Exercise goal -> From the first line to the last, output the material exactly.

Data ->

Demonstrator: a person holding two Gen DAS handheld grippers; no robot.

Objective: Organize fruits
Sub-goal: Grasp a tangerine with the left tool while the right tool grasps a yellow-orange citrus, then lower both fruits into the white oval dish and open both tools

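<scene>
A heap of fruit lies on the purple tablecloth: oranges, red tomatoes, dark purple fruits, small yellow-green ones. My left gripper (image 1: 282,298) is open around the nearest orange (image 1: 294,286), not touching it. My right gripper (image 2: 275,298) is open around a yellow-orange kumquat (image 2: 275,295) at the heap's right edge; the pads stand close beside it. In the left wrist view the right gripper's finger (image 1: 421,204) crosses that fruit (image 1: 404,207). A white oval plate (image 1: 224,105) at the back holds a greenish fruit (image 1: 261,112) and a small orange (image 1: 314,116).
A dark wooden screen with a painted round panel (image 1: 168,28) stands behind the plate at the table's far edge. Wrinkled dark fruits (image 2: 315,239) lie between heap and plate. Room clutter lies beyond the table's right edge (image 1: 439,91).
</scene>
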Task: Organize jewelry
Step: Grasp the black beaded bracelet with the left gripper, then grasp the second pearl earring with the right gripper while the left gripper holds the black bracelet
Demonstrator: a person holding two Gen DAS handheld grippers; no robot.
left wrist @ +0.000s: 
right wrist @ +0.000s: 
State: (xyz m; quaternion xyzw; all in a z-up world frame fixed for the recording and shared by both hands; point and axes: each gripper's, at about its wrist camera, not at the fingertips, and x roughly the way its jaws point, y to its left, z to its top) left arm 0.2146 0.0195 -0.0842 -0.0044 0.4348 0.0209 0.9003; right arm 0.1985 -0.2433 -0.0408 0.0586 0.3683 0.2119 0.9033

Your solution ->
Demonstrator: a person holding two Gen DAS handheld grippers; no robot.

Objective: Organize fruits
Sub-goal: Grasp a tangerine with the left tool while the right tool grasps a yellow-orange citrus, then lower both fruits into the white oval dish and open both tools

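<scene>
A heap of fruit lies on the purple tablecloth: oranges, red tomatoes, dark purple fruits, small yellow-green ones. My left gripper (image 1: 282,298) is open around the nearest orange (image 1: 294,286), not touching it. My right gripper (image 2: 275,298) is open around a yellow-orange kumquat (image 2: 275,295) at the heap's right edge; the pads stand close beside it. In the left wrist view the right gripper's finger (image 1: 421,204) crosses that fruit (image 1: 404,207). A white oval plate (image 1: 224,105) at the back holds a greenish fruit (image 1: 261,112) and a small orange (image 1: 314,116).
A dark wooden screen with a painted round panel (image 1: 168,28) stands behind the plate at the table's far edge. Wrinkled dark fruits (image 2: 315,239) lie between heap and plate. Room clutter lies beyond the table's right edge (image 1: 439,91).
</scene>
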Task: Organize jewelry
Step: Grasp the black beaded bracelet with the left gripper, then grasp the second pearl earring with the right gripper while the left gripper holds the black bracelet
Demonstrator: a person holding two Gen DAS handheld grippers; no robot.
left wrist @ +0.000s: 
right wrist @ +0.000s: 
State: (xyz m; quaternion xyzw; all in a z-up world frame fixed for the recording and shared by both hands; point and axes: each gripper's, at about its wrist camera, not at the fingertips, and x roughly the way its jaws point, y to its left, z to its top) left arm 0.2146 0.0195 -0.0842 -0.0044 0.4348 0.0209 0.9003; right arm 0.1985 -0.2433 -0.0408 0.0586 0.3683 0.2119 0.9033

Nothing more belongs to the answer.